Problem to work on ::
Transcribe the entire listing exactly as it appears.

──────────────────────────────

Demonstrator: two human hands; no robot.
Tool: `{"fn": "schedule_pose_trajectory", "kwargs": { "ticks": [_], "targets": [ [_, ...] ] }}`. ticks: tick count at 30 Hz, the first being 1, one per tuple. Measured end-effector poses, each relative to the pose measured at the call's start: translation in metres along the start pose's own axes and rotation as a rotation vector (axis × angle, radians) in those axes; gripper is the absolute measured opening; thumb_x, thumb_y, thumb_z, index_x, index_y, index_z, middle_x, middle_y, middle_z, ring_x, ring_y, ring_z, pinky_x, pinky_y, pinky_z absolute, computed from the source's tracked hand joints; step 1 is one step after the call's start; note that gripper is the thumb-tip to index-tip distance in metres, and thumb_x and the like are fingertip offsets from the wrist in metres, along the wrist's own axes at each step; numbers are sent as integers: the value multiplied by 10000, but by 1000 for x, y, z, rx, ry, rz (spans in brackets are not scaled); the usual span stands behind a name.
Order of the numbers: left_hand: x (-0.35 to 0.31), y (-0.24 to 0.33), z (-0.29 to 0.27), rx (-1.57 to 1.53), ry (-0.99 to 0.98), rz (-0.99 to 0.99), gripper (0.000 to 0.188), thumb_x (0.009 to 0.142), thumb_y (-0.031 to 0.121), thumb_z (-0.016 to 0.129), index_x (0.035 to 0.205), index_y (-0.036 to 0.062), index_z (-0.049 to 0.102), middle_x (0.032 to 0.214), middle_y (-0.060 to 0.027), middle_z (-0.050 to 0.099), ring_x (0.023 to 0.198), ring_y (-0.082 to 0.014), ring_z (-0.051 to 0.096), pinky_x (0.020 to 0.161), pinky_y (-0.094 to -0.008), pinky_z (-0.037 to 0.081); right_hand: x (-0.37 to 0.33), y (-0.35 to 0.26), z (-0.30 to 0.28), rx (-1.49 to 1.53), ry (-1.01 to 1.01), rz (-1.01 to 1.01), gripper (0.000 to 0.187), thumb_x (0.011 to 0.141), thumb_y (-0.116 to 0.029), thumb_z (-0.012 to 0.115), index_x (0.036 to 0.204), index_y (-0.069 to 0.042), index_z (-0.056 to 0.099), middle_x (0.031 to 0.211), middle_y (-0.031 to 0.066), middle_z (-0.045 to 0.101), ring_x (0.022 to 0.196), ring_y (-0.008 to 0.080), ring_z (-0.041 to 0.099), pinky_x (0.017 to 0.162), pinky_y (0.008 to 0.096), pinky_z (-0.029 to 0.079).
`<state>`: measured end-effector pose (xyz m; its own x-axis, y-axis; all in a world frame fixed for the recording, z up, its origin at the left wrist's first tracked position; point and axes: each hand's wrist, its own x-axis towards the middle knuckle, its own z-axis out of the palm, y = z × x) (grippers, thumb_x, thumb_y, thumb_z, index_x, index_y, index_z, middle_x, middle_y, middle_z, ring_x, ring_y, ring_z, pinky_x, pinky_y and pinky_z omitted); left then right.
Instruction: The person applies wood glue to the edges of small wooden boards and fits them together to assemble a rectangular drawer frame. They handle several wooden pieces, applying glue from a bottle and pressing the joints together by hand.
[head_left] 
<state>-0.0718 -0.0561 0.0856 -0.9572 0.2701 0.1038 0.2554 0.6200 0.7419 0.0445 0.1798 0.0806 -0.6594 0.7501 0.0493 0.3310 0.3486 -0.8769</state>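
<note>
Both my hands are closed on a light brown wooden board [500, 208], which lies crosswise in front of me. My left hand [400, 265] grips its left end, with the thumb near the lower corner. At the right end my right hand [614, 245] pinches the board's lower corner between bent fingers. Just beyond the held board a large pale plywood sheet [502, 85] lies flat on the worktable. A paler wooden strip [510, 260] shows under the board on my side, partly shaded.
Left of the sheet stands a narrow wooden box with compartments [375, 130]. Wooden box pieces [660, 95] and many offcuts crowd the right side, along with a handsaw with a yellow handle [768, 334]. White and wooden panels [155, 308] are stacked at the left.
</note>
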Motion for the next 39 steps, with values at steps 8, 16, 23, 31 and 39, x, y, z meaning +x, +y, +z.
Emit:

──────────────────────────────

Finished exercise ::
Demonstrator: two human hands; no robot.
Tool: `{"fn": "schedule_pose_trajectory", "kwargs": { "ticks": [_], "targets": [ [_, ...] ] }}`. ticks: tick count at 30 Hz, the first being 1, one per tuple. Measured end-effector poses, each relative to the pose measured at the call's start: translation in metres along the start pose's own axes and rotation as a rotation vector (axis × angle, radians) in those axes; gripper is the absolute measured opening; thumb_x, thumb_y, thumb_z, index_x, index_y, index_z, middle_x, middle_y, middle_z, ring_x, ring_y, ring_z, pinky_x, pinky_y, pinky_z absolute, computed from the source's tracked hand joints; step 1 is one step after the call's start; note that gripper is the thumb-tip to index-tip distance in metres, and thumb_x and the like are fingertip offsets from the wrist in metres, along the wrist's own axes at each step; numbers are sent as integers: the value multiplied by 10000, but by 1000 for x, y, z, rx, ry, rz (spans in brackets are not scaled); the usual span stands behind a name.
Order of the numbers: left_hand: x (-0.35 to 0.31), y (-0.24 to 0.33), z (-0.29 to 0.27), rx (-1.57 to 1.53), ry (-0.99 to 0.98), rz (-0.99 to 0.99), gripper (0.000 to 0.188), thumb_x (0.009 to 0.142), thumb_y (-0.031 to 0.121), thumb_z (-0.016 to 0.129), index_x (0.035 to 0.205), index_y (-0.036 to 0.062), index_z (-0.049 to 0.102), middle_x (0.032 to 0.214), middle_y (-0.060 to 0.027), middle_z (-0.050 to 0.099), ring_x (0.023 to 0.198), ring_y (-0.082 to 0.014), ring_z (-0.051 to 0.096), pinky_x (0.020 to 0.161), pinky_y (-0.094 to -0.008), pinky_z (-0.037 to 0.081); right_hand: x (-0.37 to 0.33), y (-0.35 to 0.26), z (-0.30 to 0.28), rx (-1.49 to 1.53), ry (-1.01 to 1.01), rz (-1.01 to 1.01), gripper (0.000 to 0.187), thumb_x (0.011 to 0.141), thumb_y (-0.116 to 0.029), thumb_z (-0.012 to 0.115), index_x (0.036 to 0.204), index_y (-0.069 to 0.042), index_z (-0.056 to 0.099), middle_x (0.031 to 0.211), middle_y (-0.031 to 0.066), middle_z (-0.045 to 0.101), ring_x (0.022 to 0.196), ring_y (-0.008 to 0.080), ring_z (-0.041 to 0.099), pinky_x (0.017 to 0.162), pinky_y (0.008 to 0.096), pinky_z (-0.029 to 0.079).
`<state>`: measured end-effector pose (xyz m; its own x-axis, y-axis; all in a world frame fixed for the recording, z up, its origin at the left wrist's first tracked position; point and axes: each hand's wrist, its own x-axis towards the middle knuckle, its own z-axis out of the palm, y = z × x) (grippers, thumb_x, thumb_y, thumb_z, index_x, index_y, index_z, middle_x, middle_y, middle_z, ring_x, ring_y, ring_z, pinky_x, pinky_y and pinky_z omitted); left then right.
Instruction: The person applies wood glue to the edges of small wooden boards and fits them together to assemble a rectangular drawer frame. They handle several wooden pieces, applying glue from a bottle and pressing the joints together by hand.
[head_left] 
<state>-0.0718 -0.0561 0.0856 -0.9572 0.2701 0.1038 0.2554 0.6200 0.7419 0.0445 0.1798 0.0806 -0.6594 0.7501 0.0493 0.3310 0.3486 -0.8769</state>
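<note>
Both my hands are closed on a light brown wooden board [500, 208], which lies crosswise in front of me. My left hand [400, 265] grips its left end, with the thumb near the lower corner. At the right end my right hand [614, 245] pinches the board's lower corner between bent fingers. Just beyond the held board a large pale plywood sheet [502, 85] lies flat on the worktable. A paler wooden strip [510, 260] shows under the board on my side, partly shaded.
Left of the sheet stands a narrow wooden box with compartments [375, 130]. Wooden box pieces [660, 95] and many offcuts crowd the right side, along with a handsaw with a yellow handle [768, 334]. White and wooden panels [155, 308] are stacked at the left.
</note>
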Motion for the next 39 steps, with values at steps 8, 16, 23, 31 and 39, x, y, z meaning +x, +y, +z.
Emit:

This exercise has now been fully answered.